If I decide to get a new job, I can ask one simple question regarding benefits: Do you offer health insurance for the spouses of employees? If they say no, I can walk out of the interview right then, since this is a benefit I will not negotiate away. And the employer is free to say “yes” without prying into my spouse’s medical history, because it knows that I’m not just trying to get insurance for some relative or casual friend who has a medical problem. (That is, government sanctioned marriage staves off the problem of adverse selection for the health insurance market.)

If I die from an aortic dissection tomorrow, there will be no costly legal wrangling over who inherits my vast fortune. My wife will. This is exactly what I want, as do most married people. And I didn’t have to hire an attorney to draft a will.

In other words, a universally recognized standard for who is “married” is economically efficient.
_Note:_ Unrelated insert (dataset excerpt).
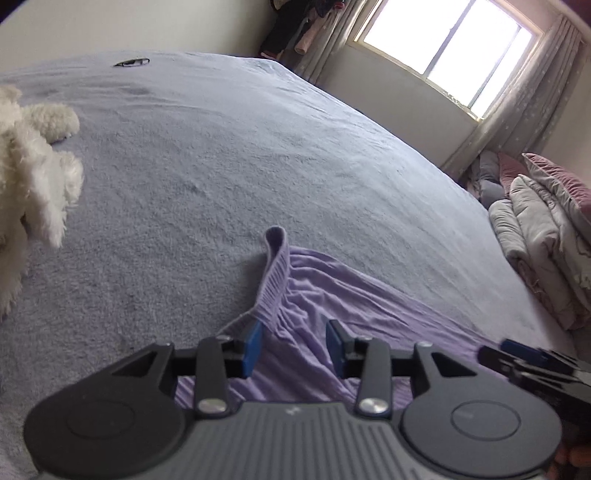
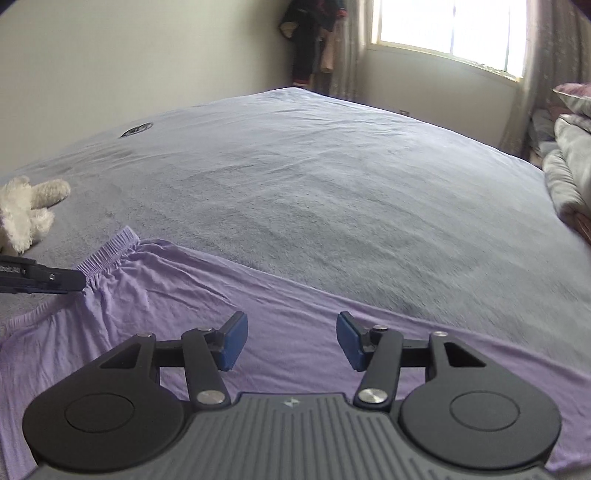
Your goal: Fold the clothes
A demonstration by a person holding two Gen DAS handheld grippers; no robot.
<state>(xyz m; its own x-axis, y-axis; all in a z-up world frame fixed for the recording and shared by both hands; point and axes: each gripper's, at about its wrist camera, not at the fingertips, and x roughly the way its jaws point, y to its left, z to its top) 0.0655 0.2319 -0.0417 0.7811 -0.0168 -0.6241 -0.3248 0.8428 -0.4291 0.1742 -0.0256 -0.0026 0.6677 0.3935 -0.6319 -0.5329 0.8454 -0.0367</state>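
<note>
A lilac garment [image 1: 332,295] with an elastic waistband [image 1: 275,266] lies spread on the grey-blue bed cover [image 1: 240,155]. One end of the waistband stands up in a loop. My left gripper [image 1: 294,345] hovers low at the waistband, jaws apart, with cloth lying between the blue pads [image 1: 253,347] and no visible pinch. In the right wrist view the left gripper [image 2: 79,281] touches the waistband [image 2: 107,253] from the left. My right gripper [image 2: 291,341] is open over the flat middle of the garment [image 2: 280,295], nothing gripped. The right gripper [image 1: 517,356] also shows at the left view's right edge.
A white plush toy [image 1: 33,173] [image 2: 26,210] lies on the bed to the left. Folded quilts and pillows [image 1: 546,229] are stacked at the right edge. A small dark object [image 1: 131,62] sits far back on the bed cover. A window [image 1: 443,48] and hanging clothes [image 1: 291,26] are beyond.
</note>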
Now maybe the question of employer-subsidized health benefits could be solved by an oligopoly of private marriage companies. But the legal questions cannot be. The legislature will have to decide which marriage companies to recognize as legitimate, and then we’re right back to government-sanctioned marriage. Homophobic bigots will try to pass laws saying that their state, or the federal government, will not recognize any marriage sanctioned by a company that sanctions marriages between two individuals of the same sex.

In short, privatizing marriage is not going to work unless we privatize the rule of law itself.

And even if I’m wrong here, and privatized marriage might work in theory, it’s never going to happen. What are you going to tell the millions of couples who are already married? “Sorry, you’ve got to go pay $75 to a company to have your marriage recognized by your employer and by courts of law. And since we don’t know how this business is going to pan out, you should register with all three of the major marriage companies, until the natural monopoly kicks in and picks a winner.” Sorry, libertarians, but you’ll have a much easier time abolishing Social Security and Medicare.

So here’s my challenge to the libertarian proponents of privatized marriage. As Will Baude so eloquently put it, you’re in a second-best world. The lines have been drawn in this particular battle of the culture war, and you didn’t get to draw them. But you have to pick a side.

Will you be with the bigots, or against them?

Update: Lower taxes? What are you talking about, Chris? I'm pretty sure that the marriage penalty is one aspect of marriage that gays are not clambering for.